• **Task**
For the data below, the lines that hold "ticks" should be counted; only the resulting number is expected.

• **Entries shown**

········

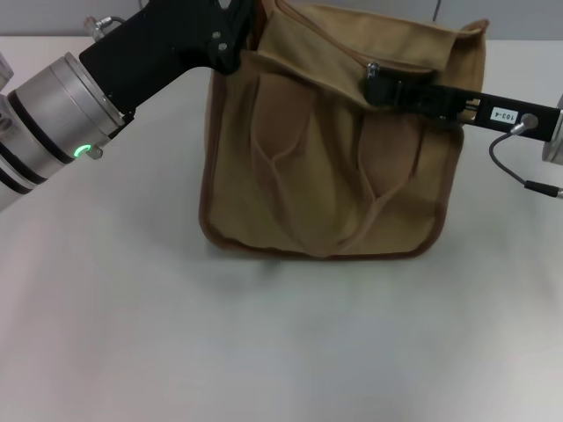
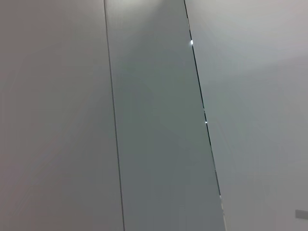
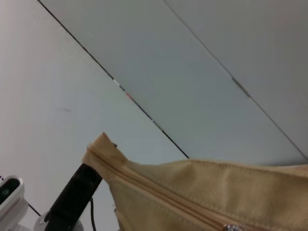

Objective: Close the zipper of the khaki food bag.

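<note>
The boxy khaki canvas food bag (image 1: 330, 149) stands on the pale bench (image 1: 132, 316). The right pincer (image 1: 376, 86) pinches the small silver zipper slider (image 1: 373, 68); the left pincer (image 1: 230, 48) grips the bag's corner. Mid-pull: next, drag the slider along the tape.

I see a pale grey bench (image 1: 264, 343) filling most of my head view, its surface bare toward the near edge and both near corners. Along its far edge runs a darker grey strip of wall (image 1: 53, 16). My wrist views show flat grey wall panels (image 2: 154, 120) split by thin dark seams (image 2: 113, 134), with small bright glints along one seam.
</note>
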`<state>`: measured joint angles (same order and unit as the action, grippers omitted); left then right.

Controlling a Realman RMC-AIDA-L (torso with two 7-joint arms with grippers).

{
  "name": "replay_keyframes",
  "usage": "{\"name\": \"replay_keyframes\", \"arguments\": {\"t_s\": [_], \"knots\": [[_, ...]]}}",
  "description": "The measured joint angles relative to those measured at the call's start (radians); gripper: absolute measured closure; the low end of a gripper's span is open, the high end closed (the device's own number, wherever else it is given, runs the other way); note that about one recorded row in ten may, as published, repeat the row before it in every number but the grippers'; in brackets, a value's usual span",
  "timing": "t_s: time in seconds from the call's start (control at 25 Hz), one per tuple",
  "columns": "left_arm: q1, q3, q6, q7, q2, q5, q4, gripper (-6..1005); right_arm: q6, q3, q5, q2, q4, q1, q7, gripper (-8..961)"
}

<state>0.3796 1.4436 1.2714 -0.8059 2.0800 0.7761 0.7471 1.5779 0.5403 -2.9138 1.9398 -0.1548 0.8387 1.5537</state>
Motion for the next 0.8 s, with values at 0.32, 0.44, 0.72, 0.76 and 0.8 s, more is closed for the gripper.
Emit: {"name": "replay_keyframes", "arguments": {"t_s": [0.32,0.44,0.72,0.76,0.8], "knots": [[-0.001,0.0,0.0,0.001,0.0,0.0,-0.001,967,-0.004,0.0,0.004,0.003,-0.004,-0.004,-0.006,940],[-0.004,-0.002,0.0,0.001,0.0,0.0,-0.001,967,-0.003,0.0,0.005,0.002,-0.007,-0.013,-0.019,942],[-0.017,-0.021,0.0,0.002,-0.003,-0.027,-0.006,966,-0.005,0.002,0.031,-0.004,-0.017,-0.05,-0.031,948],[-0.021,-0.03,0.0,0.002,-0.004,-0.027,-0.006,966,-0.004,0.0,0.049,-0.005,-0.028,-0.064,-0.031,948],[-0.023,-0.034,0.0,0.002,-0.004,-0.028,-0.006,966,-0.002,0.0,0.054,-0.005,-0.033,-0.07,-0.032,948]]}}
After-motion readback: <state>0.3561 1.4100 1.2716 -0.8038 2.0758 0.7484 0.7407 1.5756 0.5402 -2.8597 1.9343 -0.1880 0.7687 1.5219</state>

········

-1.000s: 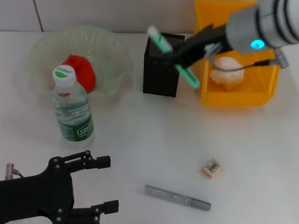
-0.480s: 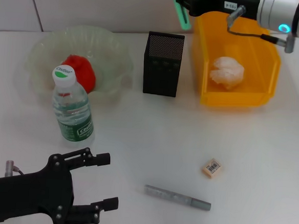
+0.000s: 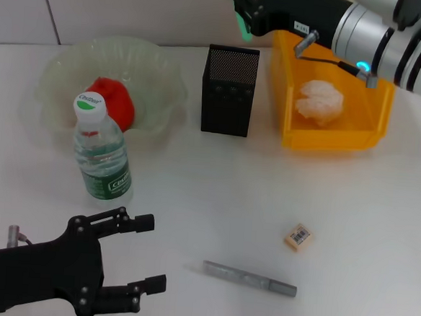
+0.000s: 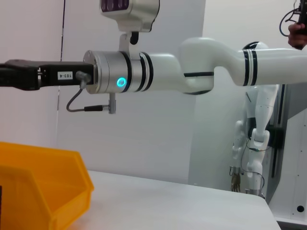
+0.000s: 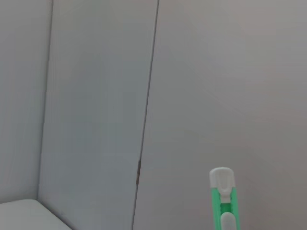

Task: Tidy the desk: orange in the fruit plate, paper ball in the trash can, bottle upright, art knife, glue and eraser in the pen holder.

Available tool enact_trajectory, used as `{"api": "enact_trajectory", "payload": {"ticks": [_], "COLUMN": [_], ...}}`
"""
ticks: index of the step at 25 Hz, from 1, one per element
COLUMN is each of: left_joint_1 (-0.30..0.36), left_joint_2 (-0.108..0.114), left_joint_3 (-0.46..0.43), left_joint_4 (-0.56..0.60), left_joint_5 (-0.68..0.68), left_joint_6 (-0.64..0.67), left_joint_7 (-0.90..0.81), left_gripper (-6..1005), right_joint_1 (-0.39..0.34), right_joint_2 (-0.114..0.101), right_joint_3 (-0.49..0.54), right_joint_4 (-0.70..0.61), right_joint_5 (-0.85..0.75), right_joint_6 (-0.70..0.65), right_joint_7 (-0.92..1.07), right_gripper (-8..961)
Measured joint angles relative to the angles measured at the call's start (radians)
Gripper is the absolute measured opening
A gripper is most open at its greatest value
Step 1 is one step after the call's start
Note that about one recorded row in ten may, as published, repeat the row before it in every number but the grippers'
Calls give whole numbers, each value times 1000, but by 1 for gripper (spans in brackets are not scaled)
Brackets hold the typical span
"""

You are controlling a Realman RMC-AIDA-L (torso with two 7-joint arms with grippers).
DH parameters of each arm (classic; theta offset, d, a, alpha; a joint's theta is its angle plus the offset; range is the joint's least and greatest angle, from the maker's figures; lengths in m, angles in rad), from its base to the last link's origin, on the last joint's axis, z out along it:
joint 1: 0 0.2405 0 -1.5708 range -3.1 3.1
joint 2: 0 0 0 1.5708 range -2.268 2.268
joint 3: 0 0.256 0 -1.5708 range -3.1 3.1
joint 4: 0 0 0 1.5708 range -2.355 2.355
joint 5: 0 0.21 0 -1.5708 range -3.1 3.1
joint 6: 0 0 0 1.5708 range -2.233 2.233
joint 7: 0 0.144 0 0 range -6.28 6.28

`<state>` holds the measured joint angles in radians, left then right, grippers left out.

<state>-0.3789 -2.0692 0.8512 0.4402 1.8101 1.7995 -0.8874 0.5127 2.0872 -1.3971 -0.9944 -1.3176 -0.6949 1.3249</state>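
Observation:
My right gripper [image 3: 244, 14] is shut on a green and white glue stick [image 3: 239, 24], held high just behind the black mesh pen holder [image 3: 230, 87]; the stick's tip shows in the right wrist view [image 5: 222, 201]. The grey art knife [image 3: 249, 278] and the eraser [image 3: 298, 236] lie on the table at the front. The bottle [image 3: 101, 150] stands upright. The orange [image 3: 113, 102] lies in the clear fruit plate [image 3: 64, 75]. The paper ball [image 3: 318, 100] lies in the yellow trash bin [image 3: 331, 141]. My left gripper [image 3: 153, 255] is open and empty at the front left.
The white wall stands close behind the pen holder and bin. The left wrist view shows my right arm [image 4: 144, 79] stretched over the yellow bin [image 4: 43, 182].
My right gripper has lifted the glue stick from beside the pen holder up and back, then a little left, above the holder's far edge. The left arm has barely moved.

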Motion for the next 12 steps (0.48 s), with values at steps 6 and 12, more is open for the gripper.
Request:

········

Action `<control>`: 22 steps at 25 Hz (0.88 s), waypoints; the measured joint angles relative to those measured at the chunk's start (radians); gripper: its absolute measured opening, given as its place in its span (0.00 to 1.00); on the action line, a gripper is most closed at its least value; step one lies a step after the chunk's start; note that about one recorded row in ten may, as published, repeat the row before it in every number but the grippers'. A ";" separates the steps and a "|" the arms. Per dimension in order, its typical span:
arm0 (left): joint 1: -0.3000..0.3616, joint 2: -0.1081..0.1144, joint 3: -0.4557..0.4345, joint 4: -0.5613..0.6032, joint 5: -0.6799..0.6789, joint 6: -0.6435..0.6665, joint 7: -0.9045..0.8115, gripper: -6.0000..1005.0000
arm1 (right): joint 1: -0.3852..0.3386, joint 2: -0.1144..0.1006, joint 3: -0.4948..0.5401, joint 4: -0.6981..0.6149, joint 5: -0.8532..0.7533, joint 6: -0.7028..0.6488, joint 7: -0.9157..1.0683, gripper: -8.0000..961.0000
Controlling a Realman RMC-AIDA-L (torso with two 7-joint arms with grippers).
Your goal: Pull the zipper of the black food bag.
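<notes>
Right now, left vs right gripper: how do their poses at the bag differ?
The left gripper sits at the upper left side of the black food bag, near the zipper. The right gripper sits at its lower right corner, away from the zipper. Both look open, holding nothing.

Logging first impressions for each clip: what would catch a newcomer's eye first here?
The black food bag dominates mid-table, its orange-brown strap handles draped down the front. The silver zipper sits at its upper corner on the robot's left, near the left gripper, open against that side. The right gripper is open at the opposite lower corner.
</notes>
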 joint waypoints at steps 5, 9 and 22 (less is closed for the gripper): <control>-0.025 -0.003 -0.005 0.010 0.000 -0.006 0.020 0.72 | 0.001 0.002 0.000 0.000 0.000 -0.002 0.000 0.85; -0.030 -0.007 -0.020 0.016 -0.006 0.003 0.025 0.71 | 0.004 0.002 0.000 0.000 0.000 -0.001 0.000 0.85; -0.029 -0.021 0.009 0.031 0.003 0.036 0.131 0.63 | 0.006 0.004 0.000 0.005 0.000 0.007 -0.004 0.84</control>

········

• **Exercise output**
2